→ **WHAT IS BEING ASKED**: In the listing below, locate the line containing "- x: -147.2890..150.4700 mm" and the line containing "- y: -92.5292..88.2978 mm". Output both of them and every line between, exactly as written, and nothing more.

→ **INPUT DATA**:
______
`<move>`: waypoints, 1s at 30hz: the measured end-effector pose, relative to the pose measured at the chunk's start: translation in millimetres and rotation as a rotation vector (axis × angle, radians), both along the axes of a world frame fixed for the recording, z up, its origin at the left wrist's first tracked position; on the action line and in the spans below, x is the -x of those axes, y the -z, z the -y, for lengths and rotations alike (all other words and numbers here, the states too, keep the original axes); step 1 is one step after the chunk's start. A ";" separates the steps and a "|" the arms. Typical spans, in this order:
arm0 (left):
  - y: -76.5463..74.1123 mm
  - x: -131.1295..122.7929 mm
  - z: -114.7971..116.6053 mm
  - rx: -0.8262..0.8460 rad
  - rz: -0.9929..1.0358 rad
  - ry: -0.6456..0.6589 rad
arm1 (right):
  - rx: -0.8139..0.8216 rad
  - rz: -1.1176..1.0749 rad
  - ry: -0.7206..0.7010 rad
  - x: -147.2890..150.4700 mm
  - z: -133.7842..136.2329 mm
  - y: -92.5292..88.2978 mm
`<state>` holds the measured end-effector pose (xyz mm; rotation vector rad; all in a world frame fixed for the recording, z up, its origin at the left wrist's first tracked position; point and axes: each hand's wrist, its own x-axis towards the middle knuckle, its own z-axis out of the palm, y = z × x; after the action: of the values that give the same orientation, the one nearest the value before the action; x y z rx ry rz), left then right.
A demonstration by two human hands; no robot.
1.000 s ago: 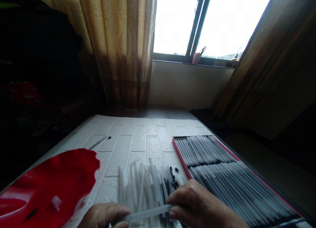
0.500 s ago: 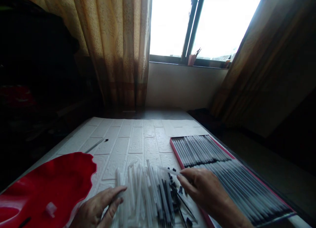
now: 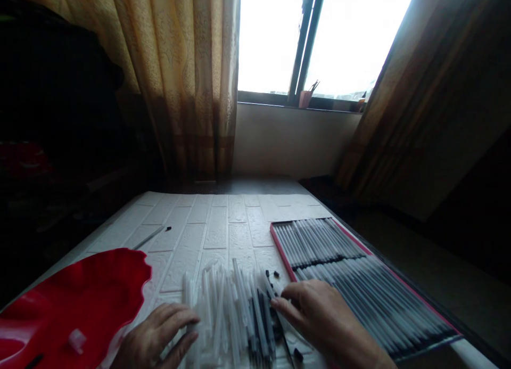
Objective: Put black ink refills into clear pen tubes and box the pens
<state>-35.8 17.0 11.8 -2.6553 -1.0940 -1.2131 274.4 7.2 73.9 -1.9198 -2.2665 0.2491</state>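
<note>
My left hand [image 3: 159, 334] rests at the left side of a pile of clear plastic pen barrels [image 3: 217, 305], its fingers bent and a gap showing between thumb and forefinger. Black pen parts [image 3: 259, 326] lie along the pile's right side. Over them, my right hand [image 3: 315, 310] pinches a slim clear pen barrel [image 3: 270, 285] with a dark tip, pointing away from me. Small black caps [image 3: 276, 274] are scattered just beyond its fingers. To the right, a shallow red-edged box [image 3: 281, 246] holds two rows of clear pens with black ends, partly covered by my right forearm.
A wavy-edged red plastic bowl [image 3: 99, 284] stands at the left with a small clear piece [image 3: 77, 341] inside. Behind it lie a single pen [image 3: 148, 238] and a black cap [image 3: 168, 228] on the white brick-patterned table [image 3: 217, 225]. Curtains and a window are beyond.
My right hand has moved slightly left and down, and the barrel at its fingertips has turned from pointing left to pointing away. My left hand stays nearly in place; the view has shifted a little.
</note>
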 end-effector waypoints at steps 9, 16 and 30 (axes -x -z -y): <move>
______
→ **SOLUTION TO THE PROBLEM**:
  - x: -147.2890..150.4700 mm
  - z: -133.7842..136.2329 mm
  - y: -92.5292..88.2978 mm

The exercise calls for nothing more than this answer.